◆ Input records ◆
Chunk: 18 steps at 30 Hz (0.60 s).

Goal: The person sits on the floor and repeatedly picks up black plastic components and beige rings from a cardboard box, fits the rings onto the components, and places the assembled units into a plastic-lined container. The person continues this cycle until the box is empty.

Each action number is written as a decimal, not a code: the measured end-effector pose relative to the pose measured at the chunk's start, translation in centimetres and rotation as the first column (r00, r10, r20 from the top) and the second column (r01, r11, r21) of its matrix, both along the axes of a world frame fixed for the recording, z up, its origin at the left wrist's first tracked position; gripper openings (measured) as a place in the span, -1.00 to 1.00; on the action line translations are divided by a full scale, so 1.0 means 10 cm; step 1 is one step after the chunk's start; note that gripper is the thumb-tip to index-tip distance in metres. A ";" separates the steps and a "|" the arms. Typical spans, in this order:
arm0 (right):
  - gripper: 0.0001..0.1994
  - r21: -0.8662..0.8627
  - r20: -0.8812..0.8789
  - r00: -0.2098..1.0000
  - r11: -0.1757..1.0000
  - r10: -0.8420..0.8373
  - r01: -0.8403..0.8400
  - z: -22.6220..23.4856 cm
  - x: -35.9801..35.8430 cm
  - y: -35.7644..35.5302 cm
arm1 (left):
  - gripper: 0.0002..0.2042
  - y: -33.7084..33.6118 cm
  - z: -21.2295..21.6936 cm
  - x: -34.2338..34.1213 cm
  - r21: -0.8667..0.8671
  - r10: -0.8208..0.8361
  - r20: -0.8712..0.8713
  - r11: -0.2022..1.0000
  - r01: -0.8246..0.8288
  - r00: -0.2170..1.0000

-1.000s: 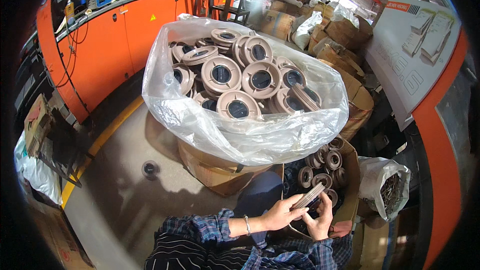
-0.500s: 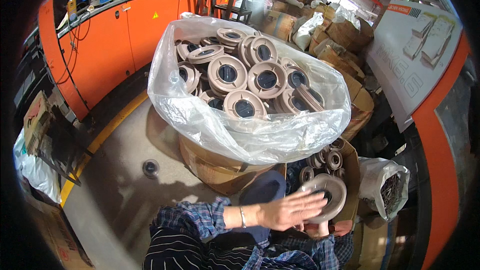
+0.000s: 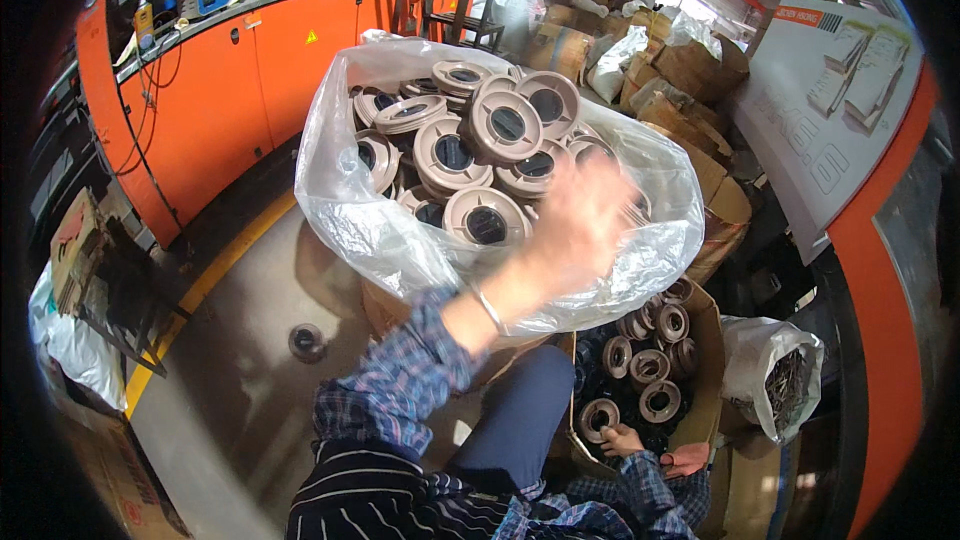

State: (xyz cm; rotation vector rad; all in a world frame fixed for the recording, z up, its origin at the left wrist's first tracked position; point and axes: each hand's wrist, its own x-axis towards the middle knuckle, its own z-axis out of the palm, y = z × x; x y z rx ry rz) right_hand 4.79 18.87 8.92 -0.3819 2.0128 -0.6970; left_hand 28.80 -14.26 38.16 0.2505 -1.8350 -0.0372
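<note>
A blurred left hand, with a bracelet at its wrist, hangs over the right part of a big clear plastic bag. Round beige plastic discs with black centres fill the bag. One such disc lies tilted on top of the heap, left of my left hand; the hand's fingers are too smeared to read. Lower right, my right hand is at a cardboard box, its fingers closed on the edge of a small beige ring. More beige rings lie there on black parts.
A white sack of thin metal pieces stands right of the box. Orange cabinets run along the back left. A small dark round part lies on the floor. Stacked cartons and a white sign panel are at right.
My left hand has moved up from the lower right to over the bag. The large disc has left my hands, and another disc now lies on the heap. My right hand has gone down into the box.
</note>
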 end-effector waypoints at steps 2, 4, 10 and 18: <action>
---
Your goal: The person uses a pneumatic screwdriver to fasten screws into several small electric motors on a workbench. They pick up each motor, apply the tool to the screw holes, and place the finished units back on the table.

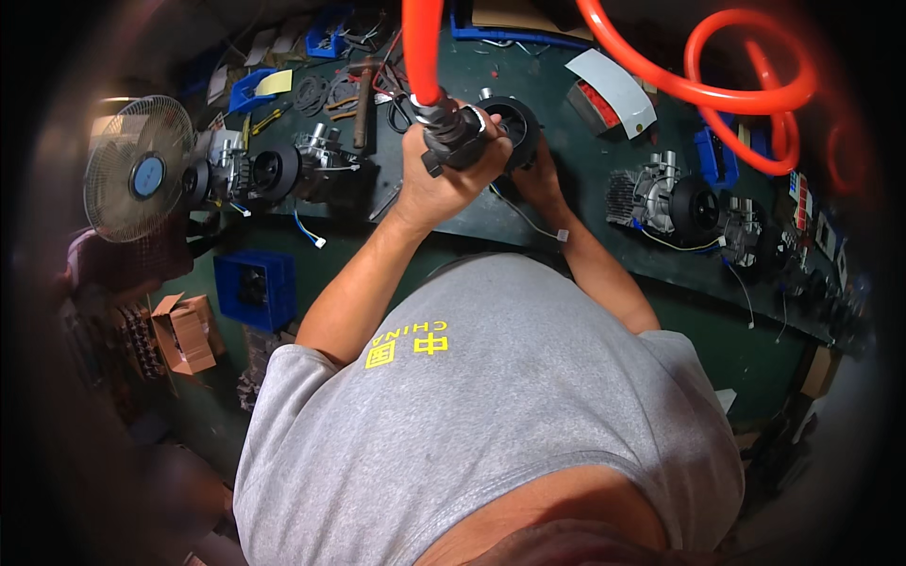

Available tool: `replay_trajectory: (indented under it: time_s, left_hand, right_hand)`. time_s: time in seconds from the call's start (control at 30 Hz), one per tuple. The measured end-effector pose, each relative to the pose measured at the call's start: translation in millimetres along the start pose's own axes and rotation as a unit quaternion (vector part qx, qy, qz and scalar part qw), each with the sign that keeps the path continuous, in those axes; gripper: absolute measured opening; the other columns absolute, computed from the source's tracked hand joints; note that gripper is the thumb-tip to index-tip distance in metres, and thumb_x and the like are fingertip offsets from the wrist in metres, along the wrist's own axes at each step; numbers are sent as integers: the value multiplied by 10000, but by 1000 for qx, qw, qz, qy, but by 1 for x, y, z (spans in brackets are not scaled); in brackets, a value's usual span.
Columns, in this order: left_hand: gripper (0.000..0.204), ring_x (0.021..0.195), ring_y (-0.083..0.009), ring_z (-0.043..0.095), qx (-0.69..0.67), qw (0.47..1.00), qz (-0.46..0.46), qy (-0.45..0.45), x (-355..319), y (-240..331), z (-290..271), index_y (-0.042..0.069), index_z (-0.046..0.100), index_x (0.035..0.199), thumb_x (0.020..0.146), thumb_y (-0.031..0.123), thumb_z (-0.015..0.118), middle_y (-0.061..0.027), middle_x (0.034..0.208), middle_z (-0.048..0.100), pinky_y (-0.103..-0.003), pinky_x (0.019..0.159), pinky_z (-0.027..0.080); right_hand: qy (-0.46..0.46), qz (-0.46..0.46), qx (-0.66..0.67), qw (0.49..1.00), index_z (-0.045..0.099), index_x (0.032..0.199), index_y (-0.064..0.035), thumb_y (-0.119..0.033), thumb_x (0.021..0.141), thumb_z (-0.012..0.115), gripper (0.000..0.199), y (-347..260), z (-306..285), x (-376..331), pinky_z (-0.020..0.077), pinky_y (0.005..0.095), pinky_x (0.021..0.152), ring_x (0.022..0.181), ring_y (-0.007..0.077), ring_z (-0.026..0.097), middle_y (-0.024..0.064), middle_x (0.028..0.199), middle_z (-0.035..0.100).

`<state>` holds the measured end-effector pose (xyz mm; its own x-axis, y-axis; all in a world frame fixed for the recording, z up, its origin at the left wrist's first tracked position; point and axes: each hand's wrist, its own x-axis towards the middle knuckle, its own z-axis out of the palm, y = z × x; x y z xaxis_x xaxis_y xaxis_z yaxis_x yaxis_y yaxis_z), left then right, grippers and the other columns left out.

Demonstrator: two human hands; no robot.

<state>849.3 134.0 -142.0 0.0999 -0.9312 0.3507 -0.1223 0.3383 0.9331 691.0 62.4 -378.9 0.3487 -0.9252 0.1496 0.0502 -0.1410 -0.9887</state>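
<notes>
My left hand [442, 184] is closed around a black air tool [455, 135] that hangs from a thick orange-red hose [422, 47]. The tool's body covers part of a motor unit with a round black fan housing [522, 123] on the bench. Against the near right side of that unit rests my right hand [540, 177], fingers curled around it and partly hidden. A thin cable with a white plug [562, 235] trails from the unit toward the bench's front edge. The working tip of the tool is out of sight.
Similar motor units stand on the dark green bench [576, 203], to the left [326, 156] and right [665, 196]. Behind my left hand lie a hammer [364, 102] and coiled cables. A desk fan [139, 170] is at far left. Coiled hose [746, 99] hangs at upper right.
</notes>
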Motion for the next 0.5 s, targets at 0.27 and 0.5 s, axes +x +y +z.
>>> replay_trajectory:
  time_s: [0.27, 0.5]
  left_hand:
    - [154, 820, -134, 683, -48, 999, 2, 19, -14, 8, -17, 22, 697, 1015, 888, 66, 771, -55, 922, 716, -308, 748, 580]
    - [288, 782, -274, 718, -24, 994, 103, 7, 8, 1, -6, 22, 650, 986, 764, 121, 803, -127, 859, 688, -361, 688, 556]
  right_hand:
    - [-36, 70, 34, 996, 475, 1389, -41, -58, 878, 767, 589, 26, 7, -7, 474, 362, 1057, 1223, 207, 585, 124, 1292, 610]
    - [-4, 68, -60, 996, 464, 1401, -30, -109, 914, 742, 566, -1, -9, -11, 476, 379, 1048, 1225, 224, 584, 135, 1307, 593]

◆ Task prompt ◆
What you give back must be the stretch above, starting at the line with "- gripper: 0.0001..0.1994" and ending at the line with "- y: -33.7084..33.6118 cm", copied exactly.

◆ Written solution ◆
  - gripper: 0.0001..0.1994
  - r21: -0.8662..0.8627
  - r20: -0.8812..0.8789
  - r00: -0.2098..1.0000
  - r11: -0.1757..1.0000
  - r10: -0.8420..0.8373
  - r01: -0.8403..0.8400
  - z: -22.6220..23.4856 cm
  - x: -35.9801..35.8430 cm
  - y: -35.7644..35.5302 cm
arm1 (left):
  - gripper: 0.0002..0.2042
  - y: -33.7084..33.6118 cm

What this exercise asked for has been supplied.